Department of Medical Genetics, University of British Columbia, Vancouver, BC, Canada.
Genome Sciences Center, British Columbia Cancer Agency, Vancouver, BC, Canada.
Front Public Health. 2020 Apr 24;8:111. doi: 10.3389/fpubh.2020.00111. eCollection 2020.
The potential to grow genomic knowledge and harness the subsequent clinical benefits has escalated the building of background variant databases (BVDs) for genetic diagnosis across the globe. Alongside the upsurge of this precision medicine, potential benefits have been highlighted for both rare genetic conditions and other diagnoses. However, with the ever-present "genomic divide," Indigenous peoples globally have valid concerns as they endure comparatively greater health disparities but stand to benefit the least from these novel scientific discoveries and progress in healthcare. The paucity of Indigenous healthcare providers and researchers in these fields contributes to this genomic divide both in access to, and availability of culturally safe, relevant and respectful healthcare using this genetic knowledge. The vital quest to provide equitable clinical research, and provision and use of genomic services and technologies provides a strong rationale for building BVDs for Indigenous peoples. Such tools would ground their representation and participation in accompanying genomic health research and benefit acquisition. We describe two, independent but highly similar initiatives-the "Silent Genomes" in Canada and the "Aotearoa Variome" in New Zealand-as exemplars that have had to address the aforementioned issues and work to create Indigenous BVDs with these populations. Taking into account the baseline inequities in genomic medicine for Indigenous populations and the ongoing challenges of implementing genomic research with Indigenous communities, we provide a rationale for multiple changes required that will assure communities represented in BVDs, as well as Indigenous researchers, that their participation will maximize benefits and minimize risk.

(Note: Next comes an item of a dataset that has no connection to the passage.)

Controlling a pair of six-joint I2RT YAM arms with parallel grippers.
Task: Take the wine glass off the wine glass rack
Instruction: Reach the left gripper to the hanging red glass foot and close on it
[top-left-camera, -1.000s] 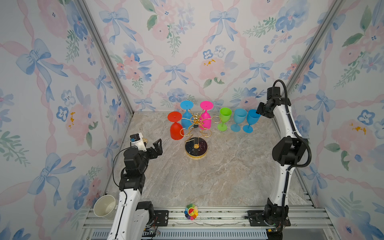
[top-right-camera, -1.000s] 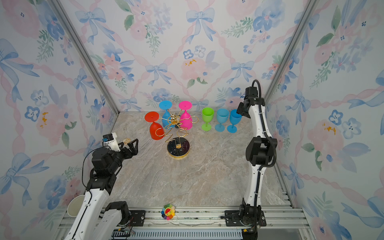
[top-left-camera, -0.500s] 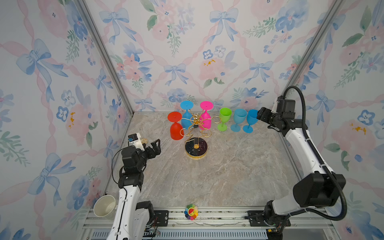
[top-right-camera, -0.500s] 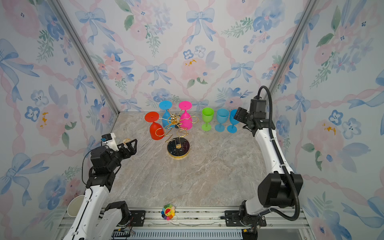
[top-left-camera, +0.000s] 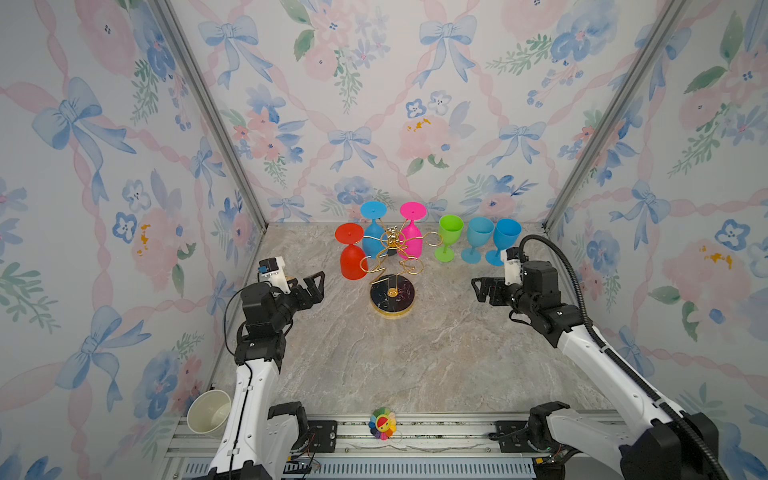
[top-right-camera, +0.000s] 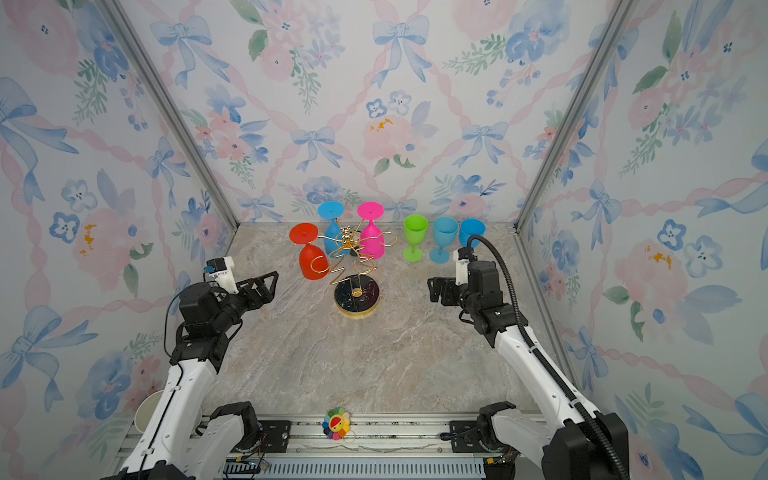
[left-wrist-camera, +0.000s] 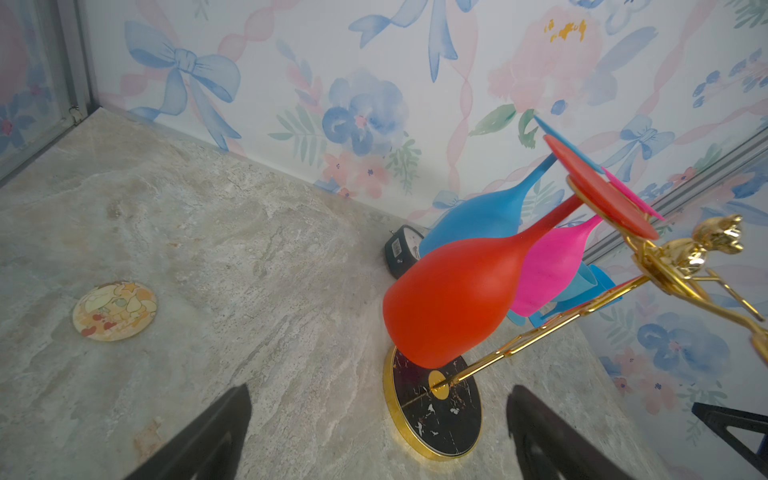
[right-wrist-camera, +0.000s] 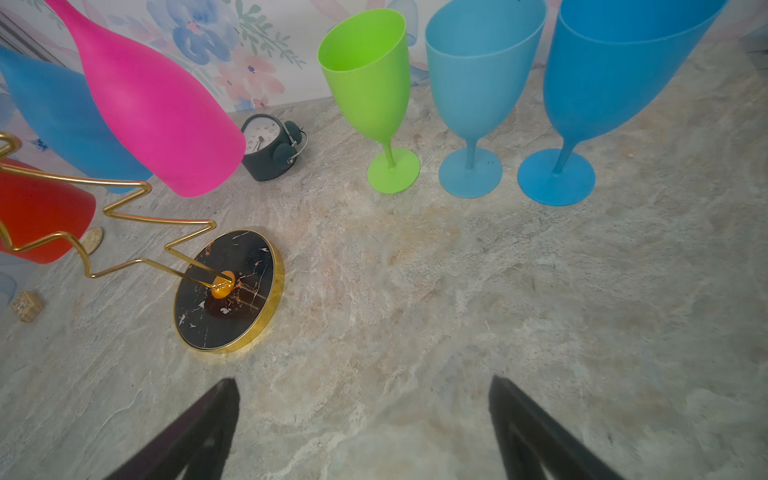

全球范围内,构建背景变异数据库(BVD)以用于遗传诊断,这为基因组学知识的增长和后续临床效益的利用提供了潜力。随着精准医学的兴起,罕见遗传疾病和其他诊断都凸显出了潜在的益处。然而,由于全球原住民一直存在“基因组鸿沟”,他们在健康方面存在较大的差异,而从这些新的科学发现和医疗保健进步中受益最少,因此他们对这种情况表示担忧,这是合理的。在这些领域,原住民医疗服务提供者和研究人员的缺乏加剧了这种基因组鸿沟,体现在获取和提供具有文化安全性、相关性和尊重性的医疗服务时,原住民无法平等地获取和利用这些遗传知识。为原住民提供公平的临床研究以及基因组服务和技术的提供和使用,这一迫切需求为构建原住民 BVD 提供了强有力的理由。这些工具将为他们在伴随基因组健康研究中的代表性和参与以及利益获取提供基础。我们描述了两个独立但高度相似的倡议,即加拿大的“无声基因组”和新西兰的“奥特亚罗瓦变异组”,作为范例,它们必须解决上述问题,并努力为这些人群创建原住民 BVD。考虑到原住民在基因组医学方面的基本不平等以及在与原住民社区开展基因组研究方面的持续挑战,我们提出了需要进行多项变革的理由,以确保 BVD 中所代表的社区以及原住民研究人员能够参与,从而使他们的参与能够最大限度地提高效益并最小化风险。